Many members of the government have said many controversial and racially-divisive statements as well. One, recently, threatened to torch down the Chinese Assembly Hall. Another accused Chinese Malaysians as being unpatriotic for not waving the Jalur Gemilang during Merdeka. Both of these statements were made as recently as within five years ago, and both did not receive any threats of ISA. Of course they didn’t – as both were members of the ruling party and were not a threat to the political survival of the government.
Yet, hasn’t the ball game changed since September 11, and isn’t the ISA justified now with the adoption of similar legislation by its former fervent critics such as the US and the UK?
Certainly, there is a greater terrorist threat, and a greater concern for security among the general public since the tragedy of September 11. The doctoral candidate critic of the ISA-turned-minister and defender of the ISA, Rais Yatim, equated the ISA as similar to the detention of terror suspects at Guantanamo Bay, Cuba committed by the US government. The British government’s anti terrorism legislation also permits detention without trial.
Just by saying that the US and the UK are doing it as well, does not make it right. It’s an intellectually weak argument by a government that frequently condemns the West and envisages a better moralistic alternative. In fact, the US has now toned down their criticisms of Malaysia, and in fact President George W. Bush has frequently praised Malaysia as a “beacon of stability”.
So what is the alternative?
To complement our existing laws (which is already extensive, if we are considering preventing instability or terror; insufficient to prevent legitimate political opposition of course) we can have a new security act that provides for measures in times of emergency (such as terrorism or racial tension) and complements existing criminal laws, but it must meet the following conditions:
a) Open to judicial review (i.e. judge inquiring over the detention) like the original ISA (it has been removed following Operasi Lalang)
b) Provides for a shorter period of detention (for example 10-20 days) before being charged under an open court or released
c) A more specific accusation narrowed to threats of militant overthrow of government or terrorist guerrilla tactics
d) Expires after a certain date (five years?), where to enforce it, Parliament must go through the whole legislative process again
The principle of presumption of innocence and right to a fair and free trial are of an utmost importance to any democratic country, especially one that has developed remarkably economically and yearns to be a developed nation by 2020. The ISA makes a mockery of those principles, and promotes a culture of fear.
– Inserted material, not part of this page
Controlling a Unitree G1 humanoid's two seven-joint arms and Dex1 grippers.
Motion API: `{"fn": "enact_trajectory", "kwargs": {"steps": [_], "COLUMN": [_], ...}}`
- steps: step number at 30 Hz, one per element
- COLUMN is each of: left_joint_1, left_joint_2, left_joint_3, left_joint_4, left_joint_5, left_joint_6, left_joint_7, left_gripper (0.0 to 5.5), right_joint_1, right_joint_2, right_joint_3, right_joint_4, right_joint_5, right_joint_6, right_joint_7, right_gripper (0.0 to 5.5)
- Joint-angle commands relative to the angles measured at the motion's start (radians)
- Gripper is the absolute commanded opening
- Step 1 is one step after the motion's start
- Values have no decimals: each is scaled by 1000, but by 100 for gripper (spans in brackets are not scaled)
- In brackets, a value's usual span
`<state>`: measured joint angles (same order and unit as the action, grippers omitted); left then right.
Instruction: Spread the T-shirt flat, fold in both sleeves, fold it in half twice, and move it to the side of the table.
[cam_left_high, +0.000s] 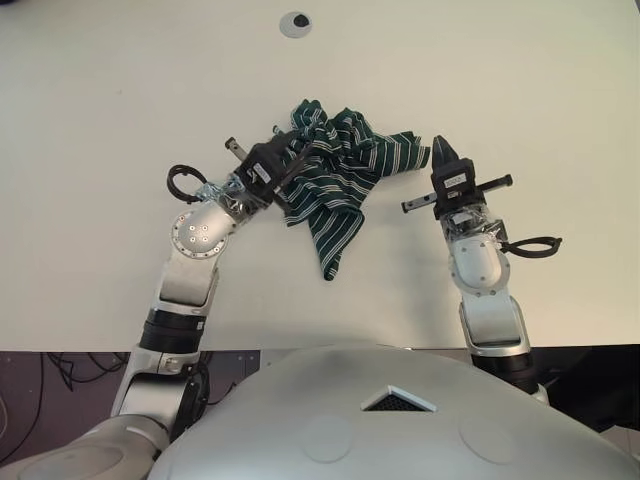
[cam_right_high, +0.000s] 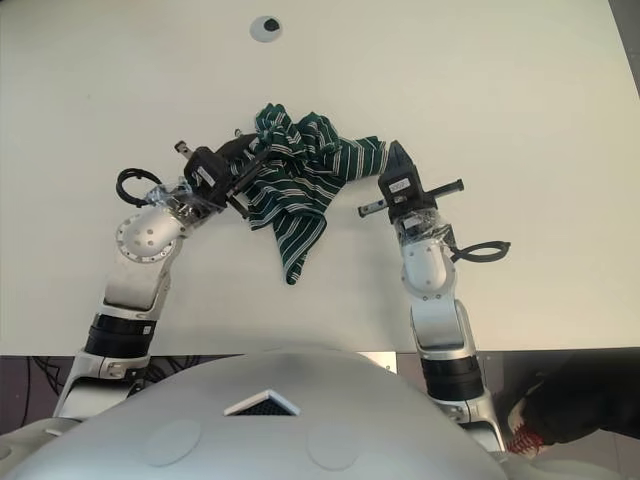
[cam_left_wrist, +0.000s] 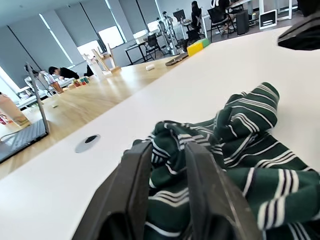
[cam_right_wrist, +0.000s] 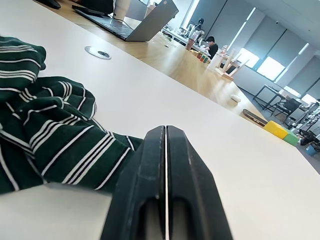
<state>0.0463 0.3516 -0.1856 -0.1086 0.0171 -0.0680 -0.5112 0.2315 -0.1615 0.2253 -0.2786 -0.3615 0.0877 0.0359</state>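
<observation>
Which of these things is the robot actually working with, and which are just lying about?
Part of the job: crumpled green white-striped T-shirt; left gripper, closed on its cloth; right gripper, shut beside it; white table.
Just lying about: round grey cable port in the tabletop; open grey laptop farther off.

I counted one green striped T-shirt (cam_left_high: 335, 190), one white table (cam_left_high: 110, 110), one round grommet (cam_left_high: 295, 23) in its top, one open laptop (cam_right_wrist: 145, 22) beyond, and two grippers: my left gripper (cam_left_high: 296, 152) and my right gripper (cam_left_high: 440, 147).
</observation>
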Motion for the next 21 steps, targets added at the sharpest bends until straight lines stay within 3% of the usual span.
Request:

Just recently there was a big brouhaha regarding Jeff Ooi’s blog. A user using the name ‘Anwar’ left a comment that made some disgusting comparisons to the government’s ideal of Islam Hadhari – and received a warning from Jeff. However, a Malay mainstream newspaper, clearly substituting political vendetta for common sense or a semblance of intelligence, accused Jeff Ooi of insulting Islam and promoting racial hatred. The Deputy Internal Security Minister immediately threatened Jeff (not ‘Anwar’) with the ISA.
The undeserved controversy has wound down a bit, but the fact is, if the government wanted to arrest Jeff Ooi, ludicrous and baseless as such an action might be, they could have actually done so.
That illustrates the culture of fear that dominates us. This culture is so useful to the powers-that-be. To use a Star Wars example, it has managed to rule simply by fear of the force, rather than the force itself. A Christian colleague of mine revealed how many parents in her church were reluctant to allow their children to take part in social services for squatter houses for fear of the ISA. It’s a sad illustration on the fear that exists beneath our veneer of harmony and prosperity.
It is typical of authoritarian regimes to use accusations of causing discord and disunity as justification for draconian actions against political opposition. These regimes would arrest their opponents, some with shadowy show trials, and some under ISA-like legislation. Alija Izetbegovic, the Bosnian Muslim leader; Nelson Mandela; Mahatma Gandhi; and Vaclav Havel, the Czech writer and politician are amongst the many who were initially accused by their opponents of causing splits within society. Some were detained; but all of them were vindicated by history due to their contributions towards change, reform and freedom.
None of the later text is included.